Scatterplots depicting within-individual and between-individual correlation of plasma [sodium] in the VA and Kaiser cohorts. For within-individual correlation (A and C), the first sodium determination (chronologically) for an individual (x-axis) was plotted against the second sodium determination for that same individual (y-axis); therefore, there as many data points as there are study participants (n = 143,973 for the VA cohort and n = 30,216 for the Kaiser cohort). For n > 2 sodium determinations, only the first and second sodium determinations were used for this analysis; therefore, it was less comprehensive than the ICC calculation. The Pearson correlation coefficient (r) calculated for these data was 0.454 for the VA cohort and 0.429 for the Kaiser cohort, indicating significant within-individual relatedness of [sodium]. This was also reflected in the relative proximity of data points to the depicted identity lines in A and C. For comparison purposes, the between-individual correlation for plasma [sodium] was also determined (B and D) by first dividing each cohort in half (creating subcohort A-half and subcohort B-half) by study-specific participant identification numbers. The first sodium determination for the first participant in the subcohort A-half of each cohort was plotted against the first sodium determination for the first participant in the subcohort B-half of the cohort. This process was repeated for the first sodium determination for each nth participant in the subcohort A-half versus the nth participant in the subcohort B-half; therefore, the number of data points in B and D is half the number of data points in A and C, respectively. r values for these between-individual data revealed no correlation (r = −0.004 for each cohort), indicating no relatedness of [sodium] between participants.

Fig. 9.

Agreement index for plasma sodium, glucose, and creatinine in the VA and Kaiser cohorts as a function of participant age (by decade, expressed in yr). The range for the agreement index was 0.5–1.0, where 0.5 represents no agreement/correlation and 1.0 represents perfect agreement/correlation within each class (e.g., for data from each participant; see text).

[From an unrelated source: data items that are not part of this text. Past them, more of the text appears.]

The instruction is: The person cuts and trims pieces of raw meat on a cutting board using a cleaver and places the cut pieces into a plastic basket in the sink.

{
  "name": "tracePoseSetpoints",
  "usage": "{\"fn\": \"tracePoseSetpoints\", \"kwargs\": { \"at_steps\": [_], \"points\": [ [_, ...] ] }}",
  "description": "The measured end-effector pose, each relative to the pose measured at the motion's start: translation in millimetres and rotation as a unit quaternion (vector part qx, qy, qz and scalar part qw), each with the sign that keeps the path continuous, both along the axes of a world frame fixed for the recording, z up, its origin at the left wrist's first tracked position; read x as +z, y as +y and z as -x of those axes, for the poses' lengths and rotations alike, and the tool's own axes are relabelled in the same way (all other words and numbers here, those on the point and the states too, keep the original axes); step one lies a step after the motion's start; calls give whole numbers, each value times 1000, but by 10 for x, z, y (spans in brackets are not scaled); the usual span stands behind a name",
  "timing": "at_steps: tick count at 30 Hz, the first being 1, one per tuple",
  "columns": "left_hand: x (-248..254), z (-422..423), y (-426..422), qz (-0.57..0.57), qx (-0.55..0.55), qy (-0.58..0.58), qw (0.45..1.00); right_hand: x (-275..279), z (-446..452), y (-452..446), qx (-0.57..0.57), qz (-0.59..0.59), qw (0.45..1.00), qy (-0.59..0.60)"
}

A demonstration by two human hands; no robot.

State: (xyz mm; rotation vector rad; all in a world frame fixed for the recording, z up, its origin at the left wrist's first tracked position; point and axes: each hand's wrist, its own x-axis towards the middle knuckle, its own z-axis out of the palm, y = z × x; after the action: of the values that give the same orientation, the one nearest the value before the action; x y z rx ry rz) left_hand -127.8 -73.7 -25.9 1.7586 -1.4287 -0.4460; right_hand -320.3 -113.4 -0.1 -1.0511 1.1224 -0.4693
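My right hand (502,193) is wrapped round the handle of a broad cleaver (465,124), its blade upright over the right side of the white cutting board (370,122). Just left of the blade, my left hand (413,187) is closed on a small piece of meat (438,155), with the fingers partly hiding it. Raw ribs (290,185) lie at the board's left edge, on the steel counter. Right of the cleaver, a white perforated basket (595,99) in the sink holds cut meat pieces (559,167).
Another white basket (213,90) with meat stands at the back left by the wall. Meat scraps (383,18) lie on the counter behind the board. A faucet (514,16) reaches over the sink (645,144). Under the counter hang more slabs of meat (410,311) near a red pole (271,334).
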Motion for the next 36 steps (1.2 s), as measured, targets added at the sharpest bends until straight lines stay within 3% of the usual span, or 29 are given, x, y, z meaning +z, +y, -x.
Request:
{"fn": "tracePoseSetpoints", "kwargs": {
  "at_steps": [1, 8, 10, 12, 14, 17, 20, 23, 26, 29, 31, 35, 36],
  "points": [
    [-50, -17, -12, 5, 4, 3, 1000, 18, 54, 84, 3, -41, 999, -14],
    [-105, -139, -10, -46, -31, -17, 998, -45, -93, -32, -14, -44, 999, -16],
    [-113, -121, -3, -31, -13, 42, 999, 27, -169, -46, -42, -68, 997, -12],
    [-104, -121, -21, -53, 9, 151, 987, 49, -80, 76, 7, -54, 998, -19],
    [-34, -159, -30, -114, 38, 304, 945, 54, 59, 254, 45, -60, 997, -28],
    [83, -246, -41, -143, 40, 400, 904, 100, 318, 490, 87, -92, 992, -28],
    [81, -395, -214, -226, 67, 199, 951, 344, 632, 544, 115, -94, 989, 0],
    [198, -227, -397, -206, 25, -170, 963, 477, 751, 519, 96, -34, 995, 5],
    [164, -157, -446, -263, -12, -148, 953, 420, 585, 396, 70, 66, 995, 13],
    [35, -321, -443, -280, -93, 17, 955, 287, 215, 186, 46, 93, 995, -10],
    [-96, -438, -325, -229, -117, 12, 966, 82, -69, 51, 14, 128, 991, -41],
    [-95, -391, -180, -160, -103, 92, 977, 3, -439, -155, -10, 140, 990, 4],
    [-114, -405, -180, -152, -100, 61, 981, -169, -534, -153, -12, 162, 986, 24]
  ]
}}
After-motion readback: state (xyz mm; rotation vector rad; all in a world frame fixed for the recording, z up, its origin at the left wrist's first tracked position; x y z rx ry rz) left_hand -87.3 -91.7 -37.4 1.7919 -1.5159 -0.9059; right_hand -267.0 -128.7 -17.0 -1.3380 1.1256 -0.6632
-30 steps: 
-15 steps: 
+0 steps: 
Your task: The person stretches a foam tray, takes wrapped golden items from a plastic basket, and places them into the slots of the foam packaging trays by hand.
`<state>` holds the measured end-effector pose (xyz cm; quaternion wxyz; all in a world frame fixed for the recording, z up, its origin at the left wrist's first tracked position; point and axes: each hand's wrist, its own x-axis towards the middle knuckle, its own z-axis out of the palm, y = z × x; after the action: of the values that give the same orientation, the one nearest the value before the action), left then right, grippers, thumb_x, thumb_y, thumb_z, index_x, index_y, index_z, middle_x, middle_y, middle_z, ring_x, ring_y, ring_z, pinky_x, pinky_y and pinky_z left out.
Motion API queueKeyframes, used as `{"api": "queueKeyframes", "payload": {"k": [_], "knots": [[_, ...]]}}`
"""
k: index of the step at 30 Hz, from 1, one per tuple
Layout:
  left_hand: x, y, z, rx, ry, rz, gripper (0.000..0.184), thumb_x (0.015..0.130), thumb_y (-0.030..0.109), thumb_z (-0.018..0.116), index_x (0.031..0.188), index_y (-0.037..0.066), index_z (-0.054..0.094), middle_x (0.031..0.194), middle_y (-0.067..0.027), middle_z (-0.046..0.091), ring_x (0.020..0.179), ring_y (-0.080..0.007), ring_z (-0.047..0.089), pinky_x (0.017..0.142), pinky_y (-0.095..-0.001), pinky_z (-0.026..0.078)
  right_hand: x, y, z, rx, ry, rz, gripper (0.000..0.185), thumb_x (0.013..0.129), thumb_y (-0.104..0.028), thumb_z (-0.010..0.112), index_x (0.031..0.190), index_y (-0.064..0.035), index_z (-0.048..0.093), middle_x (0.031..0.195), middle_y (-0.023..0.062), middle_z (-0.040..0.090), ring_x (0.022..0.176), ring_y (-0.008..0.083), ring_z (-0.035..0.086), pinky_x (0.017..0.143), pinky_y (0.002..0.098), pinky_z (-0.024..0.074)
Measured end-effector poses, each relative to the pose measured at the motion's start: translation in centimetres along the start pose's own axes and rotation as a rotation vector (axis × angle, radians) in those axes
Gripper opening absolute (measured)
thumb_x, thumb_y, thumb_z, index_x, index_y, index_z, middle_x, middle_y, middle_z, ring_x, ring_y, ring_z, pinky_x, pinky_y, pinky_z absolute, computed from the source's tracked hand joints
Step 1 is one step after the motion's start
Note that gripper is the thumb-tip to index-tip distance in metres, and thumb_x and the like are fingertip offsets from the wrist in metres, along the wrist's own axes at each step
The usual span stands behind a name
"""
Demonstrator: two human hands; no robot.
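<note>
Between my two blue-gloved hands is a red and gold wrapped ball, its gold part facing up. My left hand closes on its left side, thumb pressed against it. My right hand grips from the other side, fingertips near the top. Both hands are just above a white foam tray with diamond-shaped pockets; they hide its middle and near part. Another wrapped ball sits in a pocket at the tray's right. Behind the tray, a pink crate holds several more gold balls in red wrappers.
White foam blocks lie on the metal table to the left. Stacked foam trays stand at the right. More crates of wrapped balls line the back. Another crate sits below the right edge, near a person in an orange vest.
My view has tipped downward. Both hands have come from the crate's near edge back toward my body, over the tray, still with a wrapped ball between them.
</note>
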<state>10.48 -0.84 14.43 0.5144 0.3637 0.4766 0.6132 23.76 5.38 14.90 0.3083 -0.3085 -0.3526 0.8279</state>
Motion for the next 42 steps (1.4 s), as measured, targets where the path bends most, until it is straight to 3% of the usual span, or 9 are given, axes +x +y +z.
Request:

Plots for [sodium] use dashed connecting lines for greater visibility.

Fig. 10.

Histograms showing the distribution of all transformed sodium determinations for the entire cohort (all sodium) and of the per-participant average sodium values (all participants) for the VA (A) and Kaiser (B) cohorts. The all sodiums data include all individual plasma sodium determinations for all participants in the cohort; the all participants data include a single value for each participant, where that value is the mean of all plasma sodium determinations for that patient. The y-axis depicts density, the fraction of values represented by each bar (total = 1.00, or 100%); the x-axis is plasma [sodium] in 1-meq/l intervals. The distribution of average [sodium] for each participant is similar to the distribution for all sodium determinations. A left-sided (hyponatremic) tail was evident in both distributions and in both cohorts.